*** Opening of DATASET CONTENT ***

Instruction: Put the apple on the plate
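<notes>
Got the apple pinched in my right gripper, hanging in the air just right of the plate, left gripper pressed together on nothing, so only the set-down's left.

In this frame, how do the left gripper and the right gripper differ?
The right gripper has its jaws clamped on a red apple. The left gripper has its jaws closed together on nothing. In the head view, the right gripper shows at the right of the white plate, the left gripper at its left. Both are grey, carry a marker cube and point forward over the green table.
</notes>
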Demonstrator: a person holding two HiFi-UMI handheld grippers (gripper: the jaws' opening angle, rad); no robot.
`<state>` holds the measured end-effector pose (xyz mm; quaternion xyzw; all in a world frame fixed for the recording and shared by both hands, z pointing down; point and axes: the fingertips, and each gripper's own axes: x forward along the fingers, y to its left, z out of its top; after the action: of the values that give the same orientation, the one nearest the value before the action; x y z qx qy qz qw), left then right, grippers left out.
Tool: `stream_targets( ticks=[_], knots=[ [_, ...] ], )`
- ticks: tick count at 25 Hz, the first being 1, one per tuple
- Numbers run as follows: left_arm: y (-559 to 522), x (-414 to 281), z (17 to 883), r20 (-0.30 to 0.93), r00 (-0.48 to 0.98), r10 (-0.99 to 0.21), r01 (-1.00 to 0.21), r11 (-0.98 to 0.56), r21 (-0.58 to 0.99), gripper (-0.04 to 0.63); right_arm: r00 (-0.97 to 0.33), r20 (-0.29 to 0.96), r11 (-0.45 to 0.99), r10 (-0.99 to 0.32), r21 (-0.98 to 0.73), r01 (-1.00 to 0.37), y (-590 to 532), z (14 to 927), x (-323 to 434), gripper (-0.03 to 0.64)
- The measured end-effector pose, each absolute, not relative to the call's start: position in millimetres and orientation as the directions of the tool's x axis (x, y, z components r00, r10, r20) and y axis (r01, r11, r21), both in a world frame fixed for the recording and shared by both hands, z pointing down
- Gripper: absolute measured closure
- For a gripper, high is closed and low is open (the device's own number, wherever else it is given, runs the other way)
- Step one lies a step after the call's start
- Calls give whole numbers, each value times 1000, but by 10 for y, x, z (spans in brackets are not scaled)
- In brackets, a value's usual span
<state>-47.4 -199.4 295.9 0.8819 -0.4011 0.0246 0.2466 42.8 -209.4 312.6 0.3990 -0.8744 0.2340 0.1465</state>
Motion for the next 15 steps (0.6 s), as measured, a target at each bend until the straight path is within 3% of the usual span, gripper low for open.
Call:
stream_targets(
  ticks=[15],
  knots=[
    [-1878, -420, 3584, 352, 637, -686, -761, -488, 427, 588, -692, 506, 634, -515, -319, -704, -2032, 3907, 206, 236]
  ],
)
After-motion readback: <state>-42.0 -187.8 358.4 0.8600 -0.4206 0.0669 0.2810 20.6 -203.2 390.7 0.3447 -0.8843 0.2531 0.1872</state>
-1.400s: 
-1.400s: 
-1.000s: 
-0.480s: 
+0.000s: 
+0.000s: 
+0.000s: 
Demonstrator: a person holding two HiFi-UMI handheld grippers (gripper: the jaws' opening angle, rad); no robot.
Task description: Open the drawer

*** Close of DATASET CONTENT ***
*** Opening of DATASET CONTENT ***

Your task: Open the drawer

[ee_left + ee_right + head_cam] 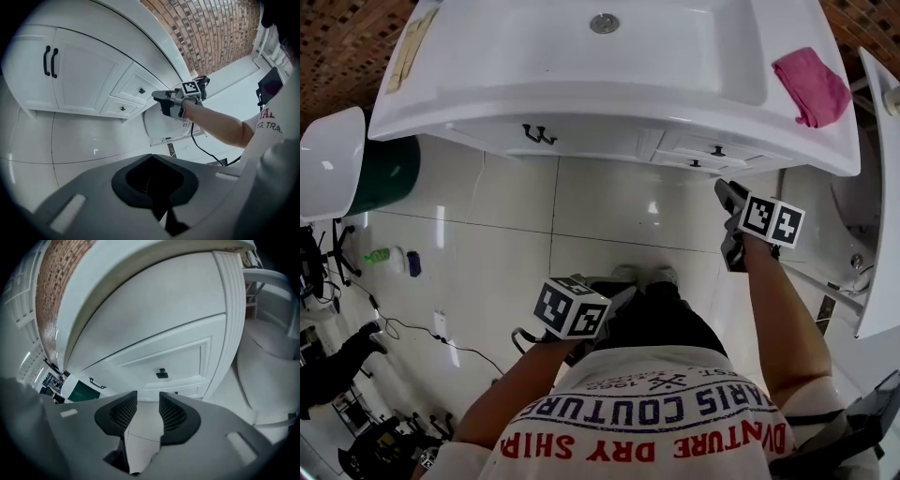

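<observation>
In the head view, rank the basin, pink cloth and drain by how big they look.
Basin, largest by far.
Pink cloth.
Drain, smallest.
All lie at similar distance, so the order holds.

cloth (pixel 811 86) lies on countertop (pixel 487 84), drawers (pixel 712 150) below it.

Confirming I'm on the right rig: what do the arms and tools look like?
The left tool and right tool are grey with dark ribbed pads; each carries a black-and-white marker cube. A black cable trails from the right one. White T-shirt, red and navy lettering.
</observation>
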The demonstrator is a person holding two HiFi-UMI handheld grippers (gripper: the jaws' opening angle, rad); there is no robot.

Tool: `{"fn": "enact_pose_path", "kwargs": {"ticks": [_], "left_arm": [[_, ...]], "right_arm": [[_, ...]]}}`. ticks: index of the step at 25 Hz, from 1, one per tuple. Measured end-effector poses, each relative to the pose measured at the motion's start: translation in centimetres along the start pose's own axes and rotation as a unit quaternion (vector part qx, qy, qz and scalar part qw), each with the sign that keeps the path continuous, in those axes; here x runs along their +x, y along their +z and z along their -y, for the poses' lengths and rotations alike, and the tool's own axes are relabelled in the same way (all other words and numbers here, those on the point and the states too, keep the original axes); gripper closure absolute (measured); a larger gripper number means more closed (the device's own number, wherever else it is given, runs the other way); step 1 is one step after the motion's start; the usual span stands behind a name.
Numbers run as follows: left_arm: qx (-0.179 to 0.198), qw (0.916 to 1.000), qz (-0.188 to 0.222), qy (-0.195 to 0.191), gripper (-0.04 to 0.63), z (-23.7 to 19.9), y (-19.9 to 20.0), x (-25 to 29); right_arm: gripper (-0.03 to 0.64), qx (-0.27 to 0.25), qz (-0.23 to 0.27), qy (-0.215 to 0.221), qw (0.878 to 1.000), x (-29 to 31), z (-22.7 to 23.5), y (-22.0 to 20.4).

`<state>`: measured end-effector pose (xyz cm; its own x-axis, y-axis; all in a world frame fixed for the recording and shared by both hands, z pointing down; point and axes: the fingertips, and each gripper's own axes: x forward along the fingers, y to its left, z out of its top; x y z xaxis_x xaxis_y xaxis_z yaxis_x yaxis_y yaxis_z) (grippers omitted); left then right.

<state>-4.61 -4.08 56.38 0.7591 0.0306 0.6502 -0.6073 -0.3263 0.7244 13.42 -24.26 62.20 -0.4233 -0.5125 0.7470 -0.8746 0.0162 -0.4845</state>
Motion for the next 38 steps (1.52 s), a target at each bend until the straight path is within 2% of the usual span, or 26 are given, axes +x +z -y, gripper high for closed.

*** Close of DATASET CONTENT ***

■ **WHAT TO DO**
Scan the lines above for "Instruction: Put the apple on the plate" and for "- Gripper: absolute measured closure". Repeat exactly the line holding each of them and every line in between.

■ **EXPECTED ANSWER**
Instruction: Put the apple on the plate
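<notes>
Got the apple pinched in my right gripper, hanging in the air just right of the plate, left gripper pressed together on nothing, so only the set-down's left.

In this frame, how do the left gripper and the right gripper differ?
The right gripper has its jaws clamped on a red apple. The left gripper has its jaws closed together on nothing. In the head view, the right gripper shows at the right of the white plate, the left gripper at its left. Both are grey, carry a marker cube and point forward over the green table.
</notes>
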Demonstrator: a person holding two HiFi-UMI handheld grippers (gripper: the jaws' opening angle, rad); no robot.
`<state>` holds the measured end-effector pose (xyz mm; quaternion xyzw; all in a world frame fixed for the recording and shared by both hands, z pointing down; point and axes: the fingertips, and each gripper's own axes: x forward along the fingers, y to its left, z out of its top; after the action: of the values that give the same orientation, the one nearest the value before the action; x y z qx qy qz qw), left then right, grippers left out.
Tool: `stream_targets( ticks=[_], knots=[ [_, ...] ], )`
- ticks: tick count at 25 Hz, the first being 1, one per tuple
- Numbers run as follows: left_arm: y (-559 to 522), x (-414 to 281), z (17 to 883), r20 (-0.30 to 0.93), r00 (-0.48 to 0.98), r10 (-0.99 to 0.21), r01 (-1.00 to 0.21), r11 (-0.98 to 0.56), r21 (-0.58 to 0.99), gripper (-0.04 to 0.63); right_arm: r00 (-0.97 to 0.33), r20 (-0.29 to 0.96), r11 (-0.45 to 0.99), r10 (-0.99 to 0.32), r21 (-0.98 to 0.73), r01 (-1.00 to 0.37), y (-590 to 532), z (14 to 927), x (-323 to 434), gripper (-0.03 to 0.64)
- The measured end-effector pose, each absolute, not relative to the call's start: position in millimetres and orientation as the directions of the tool's x axis (x, y, z components r00, r10, r20) and y axis (r01, r11, r21), both in a world frame fixed for the recording and shared by both hands, z pointing down
- Gripper: absolute measured closure

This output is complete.